Se tantas vezes os episódios vergonhosos colocam o ónus na vítima, há muitas outras situações em que se procura atribuir o comportamento ao calor do momento, como se o racismo de alguém se manifestasse apenas numa situação de especial visceralidade ou descontrolo, e isso pudesse ser considerado uma atenuante. Talvez diga até, em sua defesa, que nem sequer é racista e até tem amigos de outras etnias. Voltamos ao início. A origem de cada um destes episódios, cujos nomes das vítimas poderiam encher um jornal inteiro, não está nessa particularidade que fez alguém perder as estribeiras e exibir o seu racismo. Está nas estruturas que tornam esse comportamento aceitável. Está no caminho que se fez até ali, está no país em que se viveu até àquele momento. E está, também, na recusa em admitir que esse país existe.

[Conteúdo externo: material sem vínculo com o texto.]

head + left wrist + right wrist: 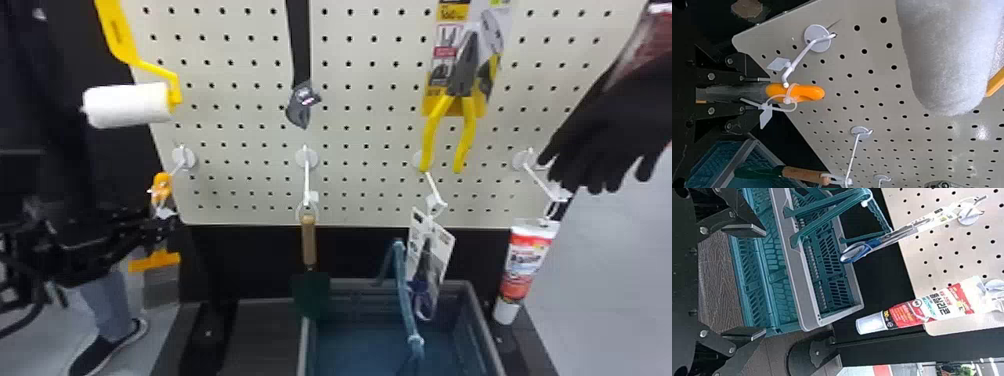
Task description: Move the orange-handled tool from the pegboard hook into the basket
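Pegboard point(367, 115) stands behind; at its lower-left corner the left claw point(762, 93) pinches the orange-handled tool point(809, 93). Grasping looks done; unhooking should come next. The right claw point(765, 282) is spread.

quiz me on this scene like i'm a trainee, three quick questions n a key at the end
1. True or false: the right gripper stands open with nothing between its fingers.

2. What is between the left gripper's fingers?
A) the scissors
B) the pliers
C) the orange-handled tool

3. Fill in the missing word: in the head view, the tube hangs to the ____ of the trowel.

Key: 1 true; 2 C; 3 right
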Controlling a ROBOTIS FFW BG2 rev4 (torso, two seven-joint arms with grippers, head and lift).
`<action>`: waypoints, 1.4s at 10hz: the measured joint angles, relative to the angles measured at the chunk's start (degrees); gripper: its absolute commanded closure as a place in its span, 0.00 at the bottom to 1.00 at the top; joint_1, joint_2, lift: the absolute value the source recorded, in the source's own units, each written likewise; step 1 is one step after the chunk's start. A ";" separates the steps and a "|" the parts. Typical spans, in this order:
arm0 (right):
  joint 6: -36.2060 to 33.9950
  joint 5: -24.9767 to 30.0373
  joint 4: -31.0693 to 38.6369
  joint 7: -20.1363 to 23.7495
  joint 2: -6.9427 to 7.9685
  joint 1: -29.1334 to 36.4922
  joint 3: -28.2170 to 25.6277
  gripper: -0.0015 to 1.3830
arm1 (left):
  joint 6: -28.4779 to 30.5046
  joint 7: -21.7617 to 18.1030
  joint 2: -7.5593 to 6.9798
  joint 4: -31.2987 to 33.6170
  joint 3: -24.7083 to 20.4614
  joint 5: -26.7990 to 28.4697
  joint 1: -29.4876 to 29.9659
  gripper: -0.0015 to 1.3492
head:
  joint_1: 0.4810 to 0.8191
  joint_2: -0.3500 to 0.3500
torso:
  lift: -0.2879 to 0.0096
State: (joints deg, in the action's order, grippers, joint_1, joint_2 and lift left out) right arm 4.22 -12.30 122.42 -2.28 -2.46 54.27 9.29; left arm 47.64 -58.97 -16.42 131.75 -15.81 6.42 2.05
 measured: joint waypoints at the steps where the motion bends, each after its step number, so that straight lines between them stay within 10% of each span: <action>1: 0.00 0.00 0.00 0.00 0.00 0.00 -0.01 0.29 | 0.23 -0.02 0.48 0.54 -0.28 -0.26 0.55 0.90 | 0.20 0.50 | 0.63; 4: -0.44 0.00 0.00 0.04 0.06 -0.16 0.03 0.29 | 0.54 3.36 2.33 0.98 -3.14 -11.36 3.94 0.90 | 0.20 0.50 | 0.63; 9: -0.80 -0.02 0.13 0.09 0.26 -0.15 0.03 0.29 | -12.28 16.48 8.05 -11.43 -5.36 -53.73 13.55 0.90 | 0.20 0.50 | 0.63; 14: -0.97 -0.04 0.14 0.16 0.42 0.00 0.04 0.29 | -17.18 18.44 8.27 -15.97 -4.37 -65.25 14.91 0.90 | 0.20 0.50 | 0.63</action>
State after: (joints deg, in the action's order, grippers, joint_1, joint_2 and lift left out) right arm 3.25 -12.34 122.56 -2.12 -2.04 54.27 9.33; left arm 30.46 -40.54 -8.15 115.77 -20.18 -58.83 16.96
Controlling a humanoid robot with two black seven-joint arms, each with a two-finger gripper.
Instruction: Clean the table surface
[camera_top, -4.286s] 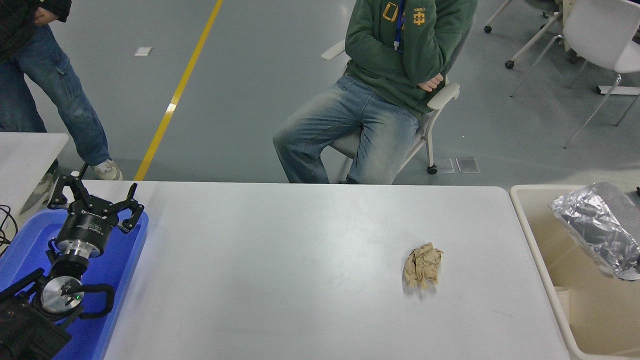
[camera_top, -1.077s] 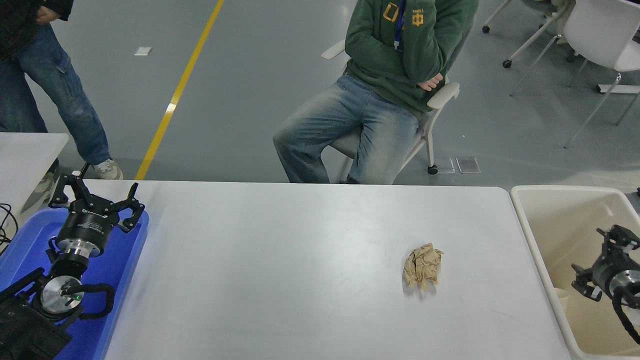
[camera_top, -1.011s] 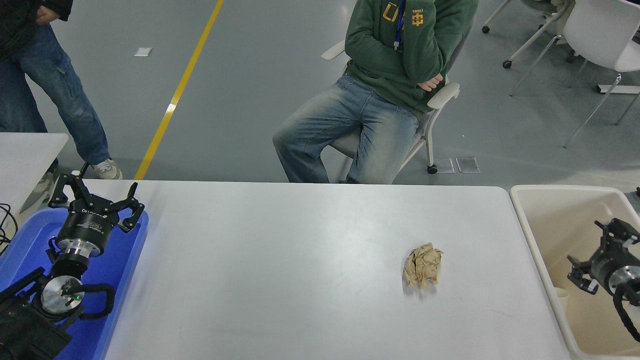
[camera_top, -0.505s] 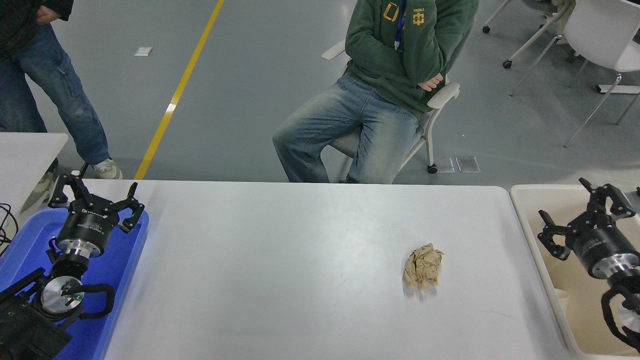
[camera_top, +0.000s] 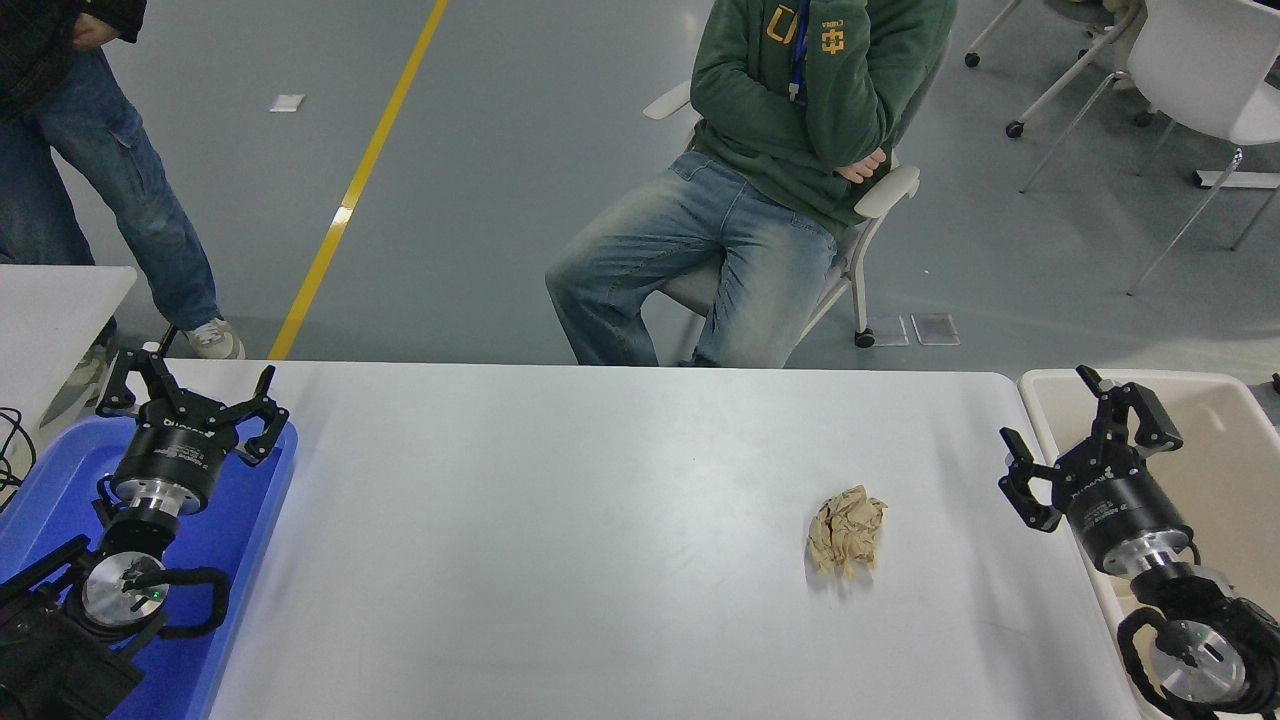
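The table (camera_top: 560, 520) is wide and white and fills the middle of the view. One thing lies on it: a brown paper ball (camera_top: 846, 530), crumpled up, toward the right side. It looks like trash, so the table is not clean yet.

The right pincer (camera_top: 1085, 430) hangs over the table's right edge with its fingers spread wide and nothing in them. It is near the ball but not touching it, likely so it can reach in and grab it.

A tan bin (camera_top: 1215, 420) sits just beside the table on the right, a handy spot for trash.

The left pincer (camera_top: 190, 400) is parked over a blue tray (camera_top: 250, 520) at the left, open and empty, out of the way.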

Existe um grau de liberdade, conferido pela sociedade portuguesa, que permite ao racista, num recinto desportivo, imitar um macaco ou dizer a um negro para voltar para o seu país e não se sentir, naquele instante, o mais absoluto traste. Não decorre das leis, mas das normas de convivência assimiladas e praticadas por cada cidadão. Se tiver sorte, pode ser que provoque alguns risos e a concordância de quem o rodeia na bancada. E, por muito que esta análise pareça enquadrada no território da ofensa verbal, sei bem que o grau de liberdade de que goza o racista não se tem traduzido apenas em insultos. As consequências já foram, demasiadas vezes, bem mais devastadoras.
Que os adeptos de uma modalidade desportiva continuem a exibir estes comportamentos é infelizmente normal num país como Portugal. É algo que devemos esperar voltar a encontrar nas bancadas e, sempre que possível, algo que devemos combater e denunciar com os meios de que temos ao dispor, que devem passar pela ampla divulgação dessas práticas e pela queixa-crime. A boa notícia é que a mesma sociedade que hoje normaliza e atenua estes comportamentos irá inevitavelmente evoluir até ao dia em que o ostracismo esteja reservado para os racistas e não para as vítimas de racismo. A má notícia é que ainda estamos longe desse dia.
O que aconteceu com Ivan Almeida deveria requerer níveis mínimos de empatia para ser compreendido como a reação natural, ainda assim equilibrada, de alguém cuja dignidade enquanto ser humano foi posta em causa, suspeito eu, pela enésima vez. Que uma entidade como a Federação Portuguesa de Basquetebol ignore o contexto e escolha o lado errado da história, é uma vergonha absoluta para o desporto, e uma vitória da discriminação e dos seus mais tímidos ou descarados proponentes. Que sirva de exemplo. Como disse Ivan Almeida, e muito bem, o silêncio também é uma forma de racismo. Que se faça por isso mais barulho, até todos ouvirem.